WHAT YOU SHOULD DO:
In the data below, how many lines include the string "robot"? Give only the number.
EXTRACTED ENTRIES START
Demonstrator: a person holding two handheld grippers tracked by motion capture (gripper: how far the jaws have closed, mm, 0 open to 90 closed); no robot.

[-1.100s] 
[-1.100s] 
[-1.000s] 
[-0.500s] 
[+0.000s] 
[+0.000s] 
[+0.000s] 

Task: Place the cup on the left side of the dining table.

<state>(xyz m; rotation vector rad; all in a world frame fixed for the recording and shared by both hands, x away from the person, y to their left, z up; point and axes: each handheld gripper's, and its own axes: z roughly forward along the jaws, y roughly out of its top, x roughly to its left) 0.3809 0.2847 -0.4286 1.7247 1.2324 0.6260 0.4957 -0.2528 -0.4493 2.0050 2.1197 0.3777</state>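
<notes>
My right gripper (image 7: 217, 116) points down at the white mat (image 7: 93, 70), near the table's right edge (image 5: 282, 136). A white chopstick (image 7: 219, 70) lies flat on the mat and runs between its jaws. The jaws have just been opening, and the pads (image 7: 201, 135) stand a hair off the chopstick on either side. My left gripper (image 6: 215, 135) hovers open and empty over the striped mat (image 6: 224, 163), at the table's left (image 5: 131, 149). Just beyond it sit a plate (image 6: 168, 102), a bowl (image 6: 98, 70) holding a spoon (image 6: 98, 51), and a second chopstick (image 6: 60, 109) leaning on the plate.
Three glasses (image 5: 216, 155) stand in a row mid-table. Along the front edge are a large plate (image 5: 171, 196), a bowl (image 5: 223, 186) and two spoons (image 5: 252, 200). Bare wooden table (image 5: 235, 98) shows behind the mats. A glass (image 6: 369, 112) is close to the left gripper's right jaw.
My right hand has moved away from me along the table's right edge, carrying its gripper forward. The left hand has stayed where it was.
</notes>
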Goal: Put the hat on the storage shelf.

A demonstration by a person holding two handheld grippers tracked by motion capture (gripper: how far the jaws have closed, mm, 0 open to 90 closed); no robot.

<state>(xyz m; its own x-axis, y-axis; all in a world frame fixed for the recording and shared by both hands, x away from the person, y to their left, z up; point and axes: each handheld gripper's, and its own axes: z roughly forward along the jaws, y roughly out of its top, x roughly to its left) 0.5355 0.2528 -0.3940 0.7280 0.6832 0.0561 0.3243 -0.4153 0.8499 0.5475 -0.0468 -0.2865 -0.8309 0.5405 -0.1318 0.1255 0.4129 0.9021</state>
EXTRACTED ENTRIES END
TASK RESULT:
2